I didn't know then that my milk wouldn't come in, that we'd spend the first few weeks sleeping only an hour or so at a time as you cried and rooted for something - anything! - to quelch that hunger. I didn't know that you'd only be getting enough nutrition to keep you hydrated and that the fat would melt off your frame.

Sitting in that bed with my family all those months ago, I knew only that I had the most special, most beautiful, most amazing children a mom could ask for. I knew that I was so lucky that God gave me a son and a daughter to love. I knew that your father and I were about to travel down a whole new road - one that includes fairies and bullfrogs, princess parties and pigtails, sleepovers and a housefull of teenage girls.

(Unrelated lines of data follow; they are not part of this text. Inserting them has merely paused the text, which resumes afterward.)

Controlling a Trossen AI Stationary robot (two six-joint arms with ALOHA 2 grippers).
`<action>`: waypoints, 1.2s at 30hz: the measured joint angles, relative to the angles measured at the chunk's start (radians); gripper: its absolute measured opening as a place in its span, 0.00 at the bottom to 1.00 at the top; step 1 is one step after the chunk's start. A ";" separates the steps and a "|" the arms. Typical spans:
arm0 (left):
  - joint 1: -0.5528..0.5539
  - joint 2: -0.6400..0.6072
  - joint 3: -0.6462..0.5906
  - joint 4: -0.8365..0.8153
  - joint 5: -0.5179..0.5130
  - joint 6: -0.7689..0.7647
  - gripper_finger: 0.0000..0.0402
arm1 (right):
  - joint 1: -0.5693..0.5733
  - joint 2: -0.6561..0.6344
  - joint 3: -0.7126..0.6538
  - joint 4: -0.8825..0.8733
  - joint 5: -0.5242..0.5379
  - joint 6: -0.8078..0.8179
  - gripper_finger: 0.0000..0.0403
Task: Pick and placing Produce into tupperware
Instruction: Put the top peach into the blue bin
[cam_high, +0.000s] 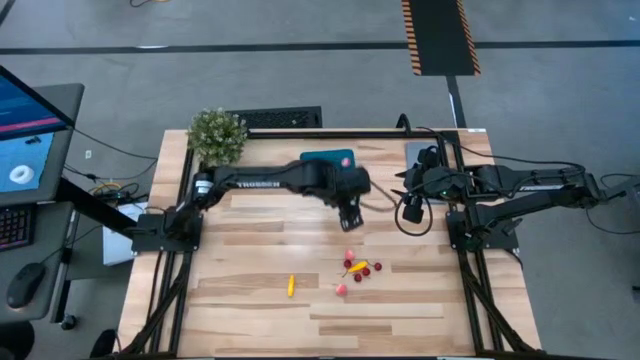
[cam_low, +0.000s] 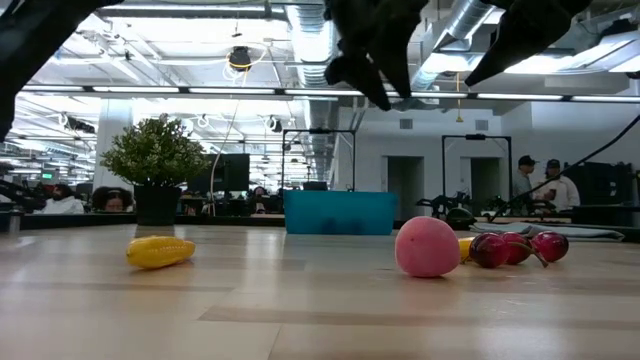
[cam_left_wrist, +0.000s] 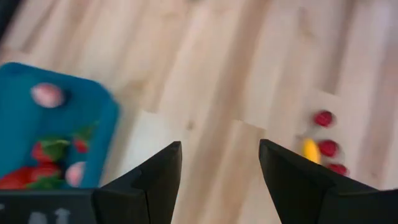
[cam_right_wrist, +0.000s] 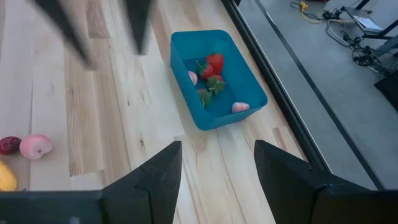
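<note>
both grippers were spread w/ nothing held: left gripper (cam_high: 350, 222) hung beside the tupperware (cam_high: 327, 158), right gripper (cam_right_wrist: 214, 180) near it, produce (cam_high: 356, 270) loose on table (cam_high: 400, 320).

- The right claw (cam_right_wrist: 214, 163) hangs over the wooden table (cam_right_wrist: 112, 118), fingers spread, nothing between them.
- Just ahead of the fingertips sits the tupperware (cam_right_wrist: 217, 78), holding strawberries (cam_right_wrist: 213, 65) and pink pieces (cam_right_wrist: 240, 107).
- Off to one side lie a pink fruit (cam_right_wrist: 35, 146), a cherry (cam_right_wrist: 9, 145) and a yellow piece (cam_right_wrist: 5, 177).
- The other arm's fingers (cam_right_wrist: 140, 25) hang farther ahead.
</note>
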 joint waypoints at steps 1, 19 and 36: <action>-0.019 0.001 0.000 0.000 -0.003 -0.005 0.51 | 0.000 0.000 0.000 0.000 0.000 0.000 0.56; -0.151 0.160 -0.002 0.163 -0.111 -0.106 0.51 | 0.001 0.001 0.001 -0.012 0.000 0.000 0.56; -0.189 0.266 0.005 0.036 -0.114 -0.348 0.51 | 0.001 0.017 0.000 -0.004 0.000 -0.026 0.56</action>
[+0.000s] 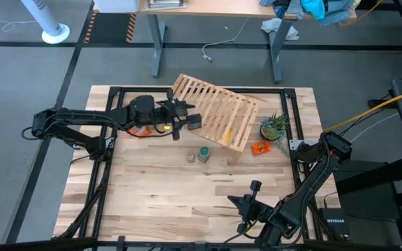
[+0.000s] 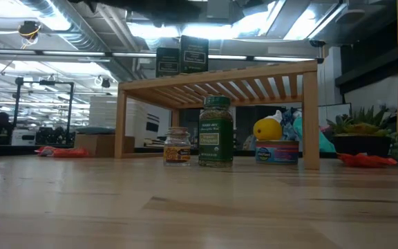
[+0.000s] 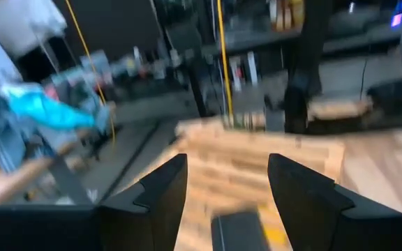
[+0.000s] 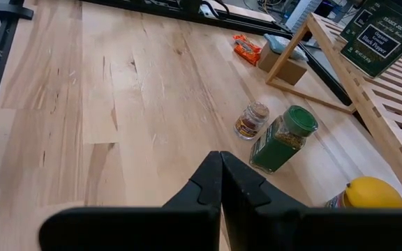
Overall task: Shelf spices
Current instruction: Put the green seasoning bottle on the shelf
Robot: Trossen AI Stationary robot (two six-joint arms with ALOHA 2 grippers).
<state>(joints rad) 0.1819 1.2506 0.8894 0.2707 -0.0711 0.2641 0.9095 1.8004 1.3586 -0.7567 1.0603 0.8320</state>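
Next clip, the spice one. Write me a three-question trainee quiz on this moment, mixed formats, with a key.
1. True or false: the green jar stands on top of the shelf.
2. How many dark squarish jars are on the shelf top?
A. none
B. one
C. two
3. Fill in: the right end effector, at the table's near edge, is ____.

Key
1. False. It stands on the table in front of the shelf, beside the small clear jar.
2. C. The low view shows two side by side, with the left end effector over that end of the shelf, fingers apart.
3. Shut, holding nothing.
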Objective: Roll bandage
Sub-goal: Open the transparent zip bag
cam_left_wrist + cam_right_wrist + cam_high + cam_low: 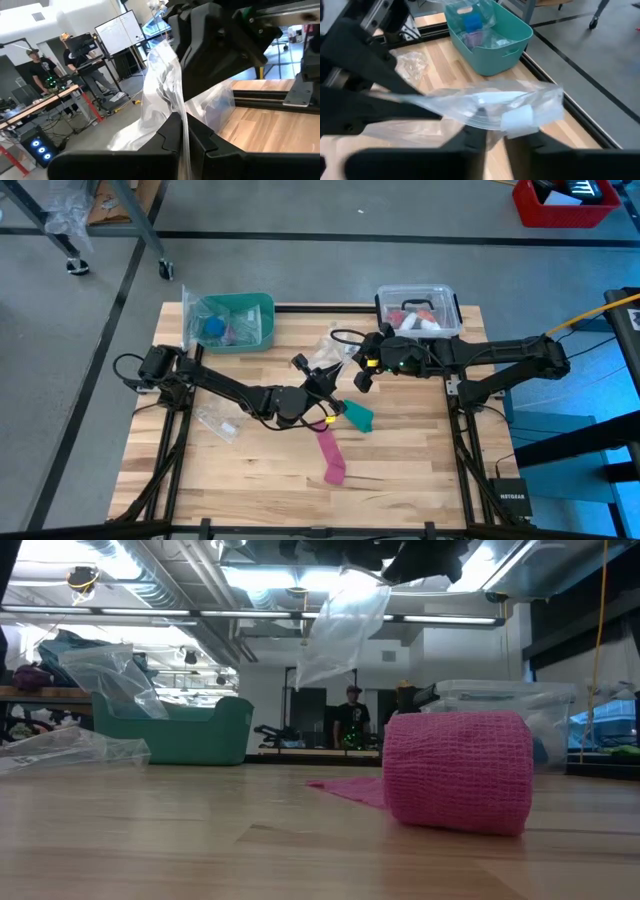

What we didn't know is how is how watching you blossom from baby to child would take us on our own rollercoaster. You will be our last baby. Every step you take into toddlerhood takes us further away from the smell of baby neck and the sound of baby laughter. Every breath you exhale is another second ticking away on this phase of our lives. I love the sound of those breaths, but they remain bittersweet.

At a year old, you eat whatever you want, love to drink out of a big person cup, lay down for naps and bed time and fall gently into sleep without so much as a whimper. You laugh, run, and climb. You dance, you clap, you try to sing. You look up at your brother with a face full of light and admiration for this big boy who is so sweet with you.

Little girl, you are the best thing your father, brother and I could've hoped for when we looked at that tiny swimming seahorse on the ultrasound screen 18 months ago. What has struck me the most today, however, is the memory of the placental abruption at 16 weeks in utero. When all that blood flowed out of me, I think I took a really deep breath and held it.

I wanted to brace myself for the pain of miscarriage, for the gaping wound of it, for the empty chasm of it. When I heard your strong and rapid heartbeat the next day, tears streamed as I struggled to mentally get back to that happy-go-lucky place so many pregnant women live in. But, I realize today that I never got back there.

I spent the rest of your time inside of me holding my breath - would you be healthy? would you be a little boy? would labor go well? And after your birth, I've spent these months holding my breath - are you full? will you sleep? are you developing correctly? are you hurt?

I never stopped being afraid that something was going to go so horribly wrong that I would be forever in love with a child taken too soon. Yet everything is going to be okay. I'm breathing today. I feel like I've finally settled into this role as your Mama and that no matter what winding, twisty road we wind up on, our love and respect for you will keep us safe.